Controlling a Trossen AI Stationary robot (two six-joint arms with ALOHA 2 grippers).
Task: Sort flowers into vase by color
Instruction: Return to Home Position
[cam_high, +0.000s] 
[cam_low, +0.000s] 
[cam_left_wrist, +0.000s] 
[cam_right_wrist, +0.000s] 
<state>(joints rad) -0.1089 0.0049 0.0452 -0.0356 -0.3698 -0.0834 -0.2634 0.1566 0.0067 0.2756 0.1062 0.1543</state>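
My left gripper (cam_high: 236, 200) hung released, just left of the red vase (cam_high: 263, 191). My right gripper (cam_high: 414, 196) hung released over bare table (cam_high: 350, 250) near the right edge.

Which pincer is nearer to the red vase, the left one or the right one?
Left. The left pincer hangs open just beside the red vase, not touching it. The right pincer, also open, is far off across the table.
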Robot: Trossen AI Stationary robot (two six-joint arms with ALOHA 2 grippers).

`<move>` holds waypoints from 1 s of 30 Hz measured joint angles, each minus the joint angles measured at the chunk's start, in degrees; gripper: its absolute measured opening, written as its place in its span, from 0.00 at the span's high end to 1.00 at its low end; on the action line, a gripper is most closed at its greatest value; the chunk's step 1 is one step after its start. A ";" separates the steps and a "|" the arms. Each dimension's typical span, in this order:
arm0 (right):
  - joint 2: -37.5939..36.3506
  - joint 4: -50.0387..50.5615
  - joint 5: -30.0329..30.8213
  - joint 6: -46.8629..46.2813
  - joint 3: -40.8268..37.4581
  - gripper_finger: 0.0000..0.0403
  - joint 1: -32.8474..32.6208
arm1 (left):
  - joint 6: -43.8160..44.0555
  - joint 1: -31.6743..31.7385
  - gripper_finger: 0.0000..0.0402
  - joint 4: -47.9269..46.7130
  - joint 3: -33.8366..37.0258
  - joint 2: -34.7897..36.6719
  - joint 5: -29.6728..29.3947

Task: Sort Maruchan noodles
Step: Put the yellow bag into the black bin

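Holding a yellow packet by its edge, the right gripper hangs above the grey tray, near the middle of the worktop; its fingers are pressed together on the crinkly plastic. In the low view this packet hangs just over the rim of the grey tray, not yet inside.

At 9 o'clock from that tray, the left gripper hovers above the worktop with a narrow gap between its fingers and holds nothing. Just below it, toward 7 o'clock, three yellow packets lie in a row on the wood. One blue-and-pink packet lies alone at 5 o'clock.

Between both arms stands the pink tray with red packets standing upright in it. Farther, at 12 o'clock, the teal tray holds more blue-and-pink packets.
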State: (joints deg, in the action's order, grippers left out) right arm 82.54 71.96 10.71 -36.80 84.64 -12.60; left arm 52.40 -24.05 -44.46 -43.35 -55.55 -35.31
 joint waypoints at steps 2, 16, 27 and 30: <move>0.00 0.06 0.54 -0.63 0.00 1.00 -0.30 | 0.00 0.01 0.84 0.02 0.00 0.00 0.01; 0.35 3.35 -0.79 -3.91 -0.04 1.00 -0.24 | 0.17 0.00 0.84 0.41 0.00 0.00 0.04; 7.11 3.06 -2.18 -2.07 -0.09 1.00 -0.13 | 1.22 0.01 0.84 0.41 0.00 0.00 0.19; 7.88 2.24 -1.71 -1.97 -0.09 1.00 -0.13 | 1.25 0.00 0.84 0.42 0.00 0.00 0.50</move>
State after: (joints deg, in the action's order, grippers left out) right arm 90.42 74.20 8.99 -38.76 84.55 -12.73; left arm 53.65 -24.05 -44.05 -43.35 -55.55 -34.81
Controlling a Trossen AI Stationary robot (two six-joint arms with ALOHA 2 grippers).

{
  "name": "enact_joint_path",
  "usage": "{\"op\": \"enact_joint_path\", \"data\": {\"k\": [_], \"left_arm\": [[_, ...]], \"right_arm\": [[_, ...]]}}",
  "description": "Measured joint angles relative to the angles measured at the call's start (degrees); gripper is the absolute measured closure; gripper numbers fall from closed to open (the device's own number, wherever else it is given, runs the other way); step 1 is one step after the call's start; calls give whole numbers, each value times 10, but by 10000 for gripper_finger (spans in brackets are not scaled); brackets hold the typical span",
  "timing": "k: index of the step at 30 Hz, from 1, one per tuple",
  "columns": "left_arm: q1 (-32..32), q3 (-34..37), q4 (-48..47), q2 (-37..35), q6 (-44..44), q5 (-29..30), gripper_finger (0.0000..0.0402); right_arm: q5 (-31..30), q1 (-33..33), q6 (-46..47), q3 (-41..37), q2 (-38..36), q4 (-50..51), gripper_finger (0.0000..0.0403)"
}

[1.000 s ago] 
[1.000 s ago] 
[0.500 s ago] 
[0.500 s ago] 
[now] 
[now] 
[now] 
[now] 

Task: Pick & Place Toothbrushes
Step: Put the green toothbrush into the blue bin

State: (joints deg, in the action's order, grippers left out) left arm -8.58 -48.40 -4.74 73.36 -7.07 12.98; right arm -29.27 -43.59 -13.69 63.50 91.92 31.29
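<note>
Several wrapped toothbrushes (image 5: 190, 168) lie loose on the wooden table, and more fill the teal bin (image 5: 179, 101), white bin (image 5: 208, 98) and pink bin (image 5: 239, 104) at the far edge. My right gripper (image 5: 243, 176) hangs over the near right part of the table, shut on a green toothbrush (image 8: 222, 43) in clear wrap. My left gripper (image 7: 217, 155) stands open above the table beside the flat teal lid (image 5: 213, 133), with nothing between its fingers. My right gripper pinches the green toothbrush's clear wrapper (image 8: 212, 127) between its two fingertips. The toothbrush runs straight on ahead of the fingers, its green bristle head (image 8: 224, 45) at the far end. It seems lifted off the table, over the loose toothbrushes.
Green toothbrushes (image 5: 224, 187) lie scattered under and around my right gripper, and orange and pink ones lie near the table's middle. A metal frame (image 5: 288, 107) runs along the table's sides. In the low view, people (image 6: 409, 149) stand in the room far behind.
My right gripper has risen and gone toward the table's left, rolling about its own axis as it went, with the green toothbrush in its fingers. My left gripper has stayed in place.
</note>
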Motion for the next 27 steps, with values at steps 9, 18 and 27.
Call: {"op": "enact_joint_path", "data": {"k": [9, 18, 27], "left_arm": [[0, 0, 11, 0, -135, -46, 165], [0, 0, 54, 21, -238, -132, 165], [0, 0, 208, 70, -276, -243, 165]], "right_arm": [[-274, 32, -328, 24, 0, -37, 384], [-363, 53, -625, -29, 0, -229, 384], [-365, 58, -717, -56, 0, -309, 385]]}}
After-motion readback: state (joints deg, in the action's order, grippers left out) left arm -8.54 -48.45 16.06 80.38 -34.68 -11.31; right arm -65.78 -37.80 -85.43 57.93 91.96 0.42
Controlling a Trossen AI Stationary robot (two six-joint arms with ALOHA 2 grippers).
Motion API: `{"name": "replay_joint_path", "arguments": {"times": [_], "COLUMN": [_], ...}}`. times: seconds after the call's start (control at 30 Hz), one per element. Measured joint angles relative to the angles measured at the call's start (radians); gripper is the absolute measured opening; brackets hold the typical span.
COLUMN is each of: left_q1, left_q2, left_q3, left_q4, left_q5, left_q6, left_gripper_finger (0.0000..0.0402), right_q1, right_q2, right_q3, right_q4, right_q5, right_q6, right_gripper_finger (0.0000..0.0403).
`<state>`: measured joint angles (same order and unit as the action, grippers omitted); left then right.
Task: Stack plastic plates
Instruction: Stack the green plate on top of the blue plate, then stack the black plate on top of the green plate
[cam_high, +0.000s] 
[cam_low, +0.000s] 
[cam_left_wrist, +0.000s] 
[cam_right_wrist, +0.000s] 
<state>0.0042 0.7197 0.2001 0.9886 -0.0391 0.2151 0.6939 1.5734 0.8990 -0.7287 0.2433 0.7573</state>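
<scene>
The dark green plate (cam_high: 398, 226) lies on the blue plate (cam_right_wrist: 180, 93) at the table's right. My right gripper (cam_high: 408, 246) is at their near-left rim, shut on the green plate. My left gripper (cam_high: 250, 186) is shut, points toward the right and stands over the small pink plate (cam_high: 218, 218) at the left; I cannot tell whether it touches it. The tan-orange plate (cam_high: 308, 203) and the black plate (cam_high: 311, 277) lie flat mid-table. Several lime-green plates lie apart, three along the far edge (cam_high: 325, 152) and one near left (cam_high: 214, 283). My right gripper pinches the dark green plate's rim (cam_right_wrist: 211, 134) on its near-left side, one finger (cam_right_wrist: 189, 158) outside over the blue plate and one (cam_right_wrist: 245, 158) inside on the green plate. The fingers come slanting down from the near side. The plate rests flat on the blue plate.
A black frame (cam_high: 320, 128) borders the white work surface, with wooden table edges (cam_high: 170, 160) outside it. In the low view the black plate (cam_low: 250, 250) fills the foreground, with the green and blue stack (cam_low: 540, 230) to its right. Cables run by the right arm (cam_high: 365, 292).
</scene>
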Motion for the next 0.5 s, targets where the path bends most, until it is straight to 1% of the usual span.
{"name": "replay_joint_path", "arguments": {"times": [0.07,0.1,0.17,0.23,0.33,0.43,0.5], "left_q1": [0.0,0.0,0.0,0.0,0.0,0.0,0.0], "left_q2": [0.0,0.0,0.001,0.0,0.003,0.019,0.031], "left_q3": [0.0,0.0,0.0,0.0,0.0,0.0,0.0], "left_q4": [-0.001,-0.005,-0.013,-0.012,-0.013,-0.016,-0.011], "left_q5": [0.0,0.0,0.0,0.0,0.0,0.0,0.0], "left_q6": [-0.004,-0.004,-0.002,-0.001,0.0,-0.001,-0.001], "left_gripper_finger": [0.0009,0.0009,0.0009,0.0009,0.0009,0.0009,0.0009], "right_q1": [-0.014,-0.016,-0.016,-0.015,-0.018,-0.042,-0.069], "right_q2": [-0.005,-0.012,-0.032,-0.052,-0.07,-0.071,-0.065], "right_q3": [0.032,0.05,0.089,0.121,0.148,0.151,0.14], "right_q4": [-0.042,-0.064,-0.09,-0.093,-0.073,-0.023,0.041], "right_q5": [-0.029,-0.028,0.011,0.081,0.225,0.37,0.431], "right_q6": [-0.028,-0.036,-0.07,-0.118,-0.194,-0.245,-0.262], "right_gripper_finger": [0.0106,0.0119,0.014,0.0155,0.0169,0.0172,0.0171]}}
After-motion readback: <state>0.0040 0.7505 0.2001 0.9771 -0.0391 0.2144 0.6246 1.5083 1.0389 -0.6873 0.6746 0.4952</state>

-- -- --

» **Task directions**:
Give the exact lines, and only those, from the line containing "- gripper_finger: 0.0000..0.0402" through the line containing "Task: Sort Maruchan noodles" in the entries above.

» **Problem solution**:
  - gripper_finger: 0.0000..0.0402
  - joint 4: -47.9269..46.7130
  - joint 3: -33.8366..37.0258
  - joint 2: -34.7897..36.6719
  - joint 5: -29.6728..29.3947

Task: Sort Maruchan noodles

Here the output is complete.